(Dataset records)
::::::::
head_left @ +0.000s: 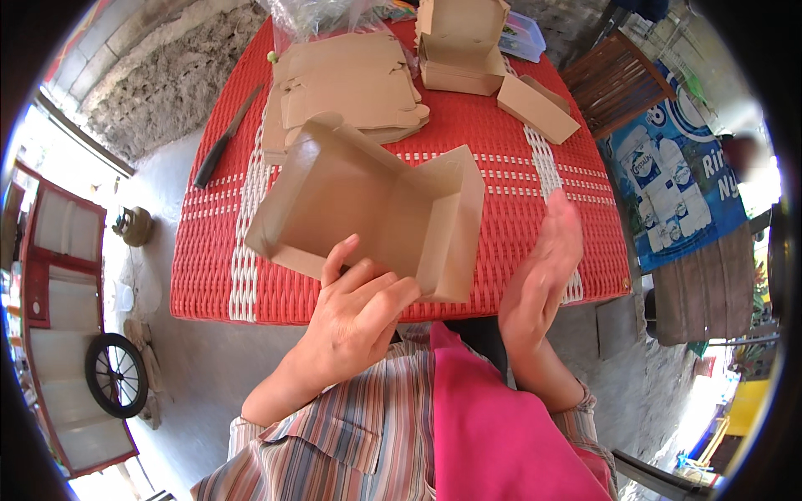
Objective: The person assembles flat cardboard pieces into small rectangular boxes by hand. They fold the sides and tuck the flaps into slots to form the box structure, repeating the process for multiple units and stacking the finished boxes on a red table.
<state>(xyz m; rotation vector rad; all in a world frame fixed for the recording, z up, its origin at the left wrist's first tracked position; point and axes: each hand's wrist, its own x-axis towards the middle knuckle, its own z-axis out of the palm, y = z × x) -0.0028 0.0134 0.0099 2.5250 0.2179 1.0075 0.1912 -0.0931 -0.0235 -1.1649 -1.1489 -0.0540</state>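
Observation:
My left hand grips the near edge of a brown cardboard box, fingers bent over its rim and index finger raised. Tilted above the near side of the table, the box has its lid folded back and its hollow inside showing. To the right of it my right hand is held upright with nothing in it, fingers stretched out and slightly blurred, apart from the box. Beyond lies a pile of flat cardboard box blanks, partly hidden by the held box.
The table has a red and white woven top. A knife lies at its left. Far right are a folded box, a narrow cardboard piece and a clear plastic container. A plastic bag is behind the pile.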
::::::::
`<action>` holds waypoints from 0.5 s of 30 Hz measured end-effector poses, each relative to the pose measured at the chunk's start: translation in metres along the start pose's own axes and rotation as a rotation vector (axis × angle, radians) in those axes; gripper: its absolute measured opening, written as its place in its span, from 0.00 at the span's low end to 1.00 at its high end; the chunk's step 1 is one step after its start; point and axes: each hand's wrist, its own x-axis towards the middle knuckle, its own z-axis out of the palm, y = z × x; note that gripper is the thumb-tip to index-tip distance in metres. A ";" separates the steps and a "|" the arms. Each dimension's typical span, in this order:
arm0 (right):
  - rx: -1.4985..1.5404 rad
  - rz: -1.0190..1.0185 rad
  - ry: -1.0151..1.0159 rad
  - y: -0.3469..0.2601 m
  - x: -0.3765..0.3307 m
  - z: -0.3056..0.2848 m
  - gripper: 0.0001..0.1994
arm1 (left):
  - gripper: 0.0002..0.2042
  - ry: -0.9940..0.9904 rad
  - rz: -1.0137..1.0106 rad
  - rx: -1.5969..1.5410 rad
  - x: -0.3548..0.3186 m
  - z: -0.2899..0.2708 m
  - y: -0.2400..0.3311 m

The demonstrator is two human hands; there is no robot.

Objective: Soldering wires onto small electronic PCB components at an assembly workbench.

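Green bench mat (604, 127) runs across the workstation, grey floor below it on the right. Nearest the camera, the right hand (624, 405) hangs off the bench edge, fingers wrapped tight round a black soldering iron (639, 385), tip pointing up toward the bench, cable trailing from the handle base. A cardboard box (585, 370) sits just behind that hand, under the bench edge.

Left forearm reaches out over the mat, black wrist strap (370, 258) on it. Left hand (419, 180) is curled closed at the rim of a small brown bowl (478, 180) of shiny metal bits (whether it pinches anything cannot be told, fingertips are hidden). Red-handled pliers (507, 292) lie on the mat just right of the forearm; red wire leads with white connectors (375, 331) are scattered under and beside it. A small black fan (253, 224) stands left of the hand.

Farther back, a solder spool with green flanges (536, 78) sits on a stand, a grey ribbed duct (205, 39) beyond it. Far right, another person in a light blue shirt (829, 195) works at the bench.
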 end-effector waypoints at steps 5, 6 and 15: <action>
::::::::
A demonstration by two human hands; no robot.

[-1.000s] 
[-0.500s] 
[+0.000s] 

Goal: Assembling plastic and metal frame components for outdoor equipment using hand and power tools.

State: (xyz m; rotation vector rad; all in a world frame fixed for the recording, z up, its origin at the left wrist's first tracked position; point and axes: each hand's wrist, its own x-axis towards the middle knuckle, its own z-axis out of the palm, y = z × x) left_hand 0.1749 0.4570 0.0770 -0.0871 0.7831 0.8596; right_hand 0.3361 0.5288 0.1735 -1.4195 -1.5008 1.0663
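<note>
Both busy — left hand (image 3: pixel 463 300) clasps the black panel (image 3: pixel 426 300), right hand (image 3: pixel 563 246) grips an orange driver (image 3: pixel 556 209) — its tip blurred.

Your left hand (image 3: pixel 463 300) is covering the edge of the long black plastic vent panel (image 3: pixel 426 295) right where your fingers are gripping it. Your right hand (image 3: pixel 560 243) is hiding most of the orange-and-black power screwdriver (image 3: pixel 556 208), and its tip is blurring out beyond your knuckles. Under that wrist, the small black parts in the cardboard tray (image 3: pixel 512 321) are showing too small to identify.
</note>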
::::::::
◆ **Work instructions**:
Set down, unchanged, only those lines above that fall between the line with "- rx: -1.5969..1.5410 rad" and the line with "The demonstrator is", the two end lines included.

◆ **Written solution**:
  - rx: -1.5969..1.5410 rad
  - x: -0.3548..0.3186 m
  - z: -0.2899..0.2708 m
  - y: -0.2400..0.3311 m

The demonstrator is two human hands; there is no robot.

At this point, the answer is complete.